Foto personale

MARCO LIPPI

Department of Engineering Sciences and Methods

Content class: Advanced information systems

Class: MANAGEMENT ENGINEERING (D.M.270/04) (Offer 2017)
  • CFU: 9
  • SSD: ING-INF/05

Objectives

Introducing the student to the advanced aspects of data science and data management for Business Intelligence, Data Warehousing and Information Integration.

Prerequisites

Sistemi Informativi

Course Syllabus

Data Science: - Statistics background -- Descriptive and inferential statistics, data sampling, hypothesis testing - Machine learning -- Supervised and unsupervised learning -- Performance measures for classification and regression -- Decision trees, support vector machines, neural networks, clustering, regression tasks - Data visualization - Software R Data Management: - Data Warehouses -- Conceptual design: Dimensional Fact Model (DFM) -- Logical design: star schema and snowflake schema - Data Warehouse and SQL -- SQL background: join and grouping -- Software MySQL - Data analysis over data warehouses: -- OLAP (On-Line Analytical Processing): roll-up, drill-down - Data Mining: -- Association Rule Mining - Big Data: -- Distributed and relational databases (NoSQL) -- Map-Reduce and large-scale databases -- Software MongoDB

Reference texts

M. Golfarelli, S. Rizzi.
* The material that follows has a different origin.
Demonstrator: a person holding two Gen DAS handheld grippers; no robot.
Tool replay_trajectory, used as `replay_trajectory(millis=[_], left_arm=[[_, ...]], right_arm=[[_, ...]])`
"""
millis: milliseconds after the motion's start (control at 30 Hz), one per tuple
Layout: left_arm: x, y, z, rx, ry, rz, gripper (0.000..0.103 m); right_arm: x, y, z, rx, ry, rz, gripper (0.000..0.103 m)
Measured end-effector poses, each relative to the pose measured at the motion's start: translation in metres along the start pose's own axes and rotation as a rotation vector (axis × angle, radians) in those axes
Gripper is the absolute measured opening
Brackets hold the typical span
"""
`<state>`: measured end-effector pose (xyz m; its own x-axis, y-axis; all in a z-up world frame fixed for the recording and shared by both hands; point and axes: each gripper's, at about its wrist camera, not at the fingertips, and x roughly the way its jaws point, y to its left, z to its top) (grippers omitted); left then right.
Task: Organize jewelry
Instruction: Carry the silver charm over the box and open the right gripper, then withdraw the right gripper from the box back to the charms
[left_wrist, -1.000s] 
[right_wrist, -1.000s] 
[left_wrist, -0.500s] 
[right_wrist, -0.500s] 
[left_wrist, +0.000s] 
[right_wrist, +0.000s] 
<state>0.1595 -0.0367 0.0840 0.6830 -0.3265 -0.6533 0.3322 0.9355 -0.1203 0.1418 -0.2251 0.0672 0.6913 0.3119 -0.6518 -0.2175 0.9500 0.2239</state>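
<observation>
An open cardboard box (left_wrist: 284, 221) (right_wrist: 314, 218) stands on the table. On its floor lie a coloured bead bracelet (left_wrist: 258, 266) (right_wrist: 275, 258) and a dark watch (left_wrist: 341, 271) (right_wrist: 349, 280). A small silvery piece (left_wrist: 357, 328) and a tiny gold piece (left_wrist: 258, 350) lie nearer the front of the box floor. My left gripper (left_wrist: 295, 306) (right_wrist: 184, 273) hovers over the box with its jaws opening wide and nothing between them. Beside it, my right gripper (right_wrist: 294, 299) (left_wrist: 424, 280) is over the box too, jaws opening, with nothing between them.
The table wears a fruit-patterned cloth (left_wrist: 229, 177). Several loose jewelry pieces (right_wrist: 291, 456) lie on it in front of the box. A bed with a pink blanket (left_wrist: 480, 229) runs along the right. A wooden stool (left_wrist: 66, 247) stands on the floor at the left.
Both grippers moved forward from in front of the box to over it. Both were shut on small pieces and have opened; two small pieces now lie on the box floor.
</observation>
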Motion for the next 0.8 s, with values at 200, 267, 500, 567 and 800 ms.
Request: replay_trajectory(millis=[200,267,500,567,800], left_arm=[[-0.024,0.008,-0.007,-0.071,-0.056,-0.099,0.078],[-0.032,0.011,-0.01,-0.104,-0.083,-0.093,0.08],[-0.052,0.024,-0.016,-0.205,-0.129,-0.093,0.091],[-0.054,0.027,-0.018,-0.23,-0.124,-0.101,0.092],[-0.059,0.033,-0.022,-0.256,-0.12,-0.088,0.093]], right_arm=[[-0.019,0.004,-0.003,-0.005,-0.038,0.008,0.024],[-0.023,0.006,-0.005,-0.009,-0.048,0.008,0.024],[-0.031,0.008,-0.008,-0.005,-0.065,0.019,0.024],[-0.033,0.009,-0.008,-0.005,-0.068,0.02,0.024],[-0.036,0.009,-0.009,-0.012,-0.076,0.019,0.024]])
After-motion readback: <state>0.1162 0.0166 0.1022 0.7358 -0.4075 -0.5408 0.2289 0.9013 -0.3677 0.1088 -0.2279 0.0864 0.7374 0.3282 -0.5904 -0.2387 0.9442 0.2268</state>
Data Warehouse: Teoria e Pratica della Progettazione - Seconda Edizione. McGraw-Hill, 2006. G. James, D. Witten, T. Hastie, R. Tibshirani: An introduction to statistical learning with applications in R - freely available at http://www-bcf.usc.edu/~gareth/ISL/ISLR%20Seventh%20Printing.pdf Dispense del Docente

Teaching methods

Lectures, practical exercises, laboratory activities.

Verification of learning

Oral exam. The discussion and presentation of a project on one of the course topics, chosen by the student and approved by the instructor, is mandatory for the exam. The project can be carried out in groups of two students (three only in exceptional cases, to be agreed with the instructor). The project should not require an excessive amount of work. The marking percentage will be in fact approximately computed as: - Oral exam: 70% - Project: 30%

Expected results

- Knowledge and understanding -- Through lectures, students will get deep knowledge and understanding of systems for data analysis and management, with a specific focus on large data collections. - Applying knowledge and understanding -- Through classroom exercises and practical computer exercises, the student will be able to use the advanced features of the standard language to apply the knowledge gained in the design and implementation of data warehouse systems, and the functionalities of programming language R to build analytic and predictive models. - Making judgments -- Thanks to the implementation of a project and to the resolution of individual exercises and practical exercises in the laboratory, the student will be able to critically evaluate the design and implementative choices taken and the results obtained. - Communication skills -- The oral exam which includes the presentation of the implemented project, will equip the student to organize and clearly present, through the technical language, the results of his work. - Learning skills -- The activities carried out during the course and during the examination allow the student to acquire the instruments to autonomously upgrade his knowledge. This is especially crucial in the field of advanced data science and management, where technology is constantly evolving.